* **Work request**:
Would you return the full listing exactly, with nothing altered?

* **Given data**:
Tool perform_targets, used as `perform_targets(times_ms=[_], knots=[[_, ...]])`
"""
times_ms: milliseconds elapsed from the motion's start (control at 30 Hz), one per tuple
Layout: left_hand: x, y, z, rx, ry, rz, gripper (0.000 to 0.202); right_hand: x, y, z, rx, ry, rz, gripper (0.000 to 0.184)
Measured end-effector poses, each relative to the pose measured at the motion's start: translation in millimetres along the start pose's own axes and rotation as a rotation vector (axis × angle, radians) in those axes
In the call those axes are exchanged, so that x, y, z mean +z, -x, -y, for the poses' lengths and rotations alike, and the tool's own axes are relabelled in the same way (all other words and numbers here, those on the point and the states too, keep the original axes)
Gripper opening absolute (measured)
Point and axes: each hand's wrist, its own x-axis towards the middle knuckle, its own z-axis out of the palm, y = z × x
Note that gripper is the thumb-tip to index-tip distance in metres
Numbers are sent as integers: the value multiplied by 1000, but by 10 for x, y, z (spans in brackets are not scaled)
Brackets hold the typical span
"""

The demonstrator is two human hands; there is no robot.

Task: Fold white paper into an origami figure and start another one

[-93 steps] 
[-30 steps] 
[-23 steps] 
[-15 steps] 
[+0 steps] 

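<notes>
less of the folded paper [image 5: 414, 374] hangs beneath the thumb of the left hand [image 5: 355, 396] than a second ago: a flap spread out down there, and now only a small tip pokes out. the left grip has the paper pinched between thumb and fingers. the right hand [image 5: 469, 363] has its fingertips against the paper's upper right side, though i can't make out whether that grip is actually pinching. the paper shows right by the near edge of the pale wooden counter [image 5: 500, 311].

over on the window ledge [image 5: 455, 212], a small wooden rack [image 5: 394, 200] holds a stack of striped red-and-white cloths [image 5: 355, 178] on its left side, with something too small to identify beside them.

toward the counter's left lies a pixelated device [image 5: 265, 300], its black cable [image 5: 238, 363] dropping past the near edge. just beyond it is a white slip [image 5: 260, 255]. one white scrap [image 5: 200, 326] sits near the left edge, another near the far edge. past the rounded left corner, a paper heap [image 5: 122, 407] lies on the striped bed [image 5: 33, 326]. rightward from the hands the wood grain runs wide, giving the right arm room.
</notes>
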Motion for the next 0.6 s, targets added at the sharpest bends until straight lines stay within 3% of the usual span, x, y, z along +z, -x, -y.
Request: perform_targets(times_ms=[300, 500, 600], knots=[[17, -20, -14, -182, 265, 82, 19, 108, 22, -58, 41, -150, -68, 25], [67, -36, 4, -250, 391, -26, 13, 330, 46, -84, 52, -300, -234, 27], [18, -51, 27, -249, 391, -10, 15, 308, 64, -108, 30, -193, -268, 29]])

* **Solution for this problem**:
Tool perform_targets, used as `perform_targets(times_ms=[_], knots=[[_, ...]])`
"""
times_ms: milliseconds elapsed from the motion's start (control at 30 Hz), one per tuple
Layout: left_hand: x, y, z, rx, ry, rz, gripper (0.000 to 0.202); right_hand: x, y, z, rx, ry, rz, gripper (0.000 to 0.184)
Measured end-effector poses, each relative to the pose measured at the motion's start: translation in millimetres along the start pose's own axes and rotation as a rotation vector (axis × angle, radians) in those axes
In the call those axes are exchanged, so that x, y, z mean +z, -x, -y, for the poses' lengths and rotations alike, and the tool's own axes are relabelled in the same way (all other words and numbers here, those on the point and the states too, keep the original axes)
Gripper opening absolute (measured)
Point and axes: each hand's wrist, its own x-axis towards the middle knuckle, its own z-axis out of the palm, y = z × x
Note that gripper is the thumb-tip to index-tip distance in metres
Numbers are sent as integers: the value multiplied by 1000, but by 10 for x, y, z (spans in brackets are not scaled)
Brackets hold the typical span
"""

The demonstrator is two human hands; there is no robot.

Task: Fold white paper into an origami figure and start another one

[-93 steps] 
[-30 steps] 
[-23 steps] 
[-15 steps] 
[+0 steps] 

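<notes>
less of the folded paper [image 5: 414, 374] hangs beneath the thumb of the left hand [image 5: 355, 396] than a second ago: a flap spread out down there, and now only a small tip pokes out. the left grip has the paper pinched between thumb and fingers. the right hand [image 5: 469, 363] has its fingertips against the paper's upper right side, though i can't make out whether that grip is actually pinching. the paper shows right by the near edge of the pale wooden counter [image 5: 500, 311].

over on the window ledge [image 5: 455, 212], a small wooden rack [image 5: 394, 200] holds a stack of striped red-and-white cloths [image 5: 355, 178] on its left side, with something too small to identify beside them.

toward the counter's left lies a pixelated device [image 5: 265, 300], its black cable [image 5: 238, 363] dropping past the near edge. just beyond it is a white slip [image 5: 260, 255]. one white scrap [image 5: 200, 326] sits near the left edge, another near the far edge. past the rounded left corner, a paper heap [image 5: 122, 407] lies on the striped bed [image 5: 33, 326]. rightward from the hands the wood grain runs wide, giving the right arm room.
</notes>
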Motion for the next 0.6 s, targets added at the sharpest bends until straight lines stay within 3% of the usual span, x, y, z along +z, -x, -y.
Request: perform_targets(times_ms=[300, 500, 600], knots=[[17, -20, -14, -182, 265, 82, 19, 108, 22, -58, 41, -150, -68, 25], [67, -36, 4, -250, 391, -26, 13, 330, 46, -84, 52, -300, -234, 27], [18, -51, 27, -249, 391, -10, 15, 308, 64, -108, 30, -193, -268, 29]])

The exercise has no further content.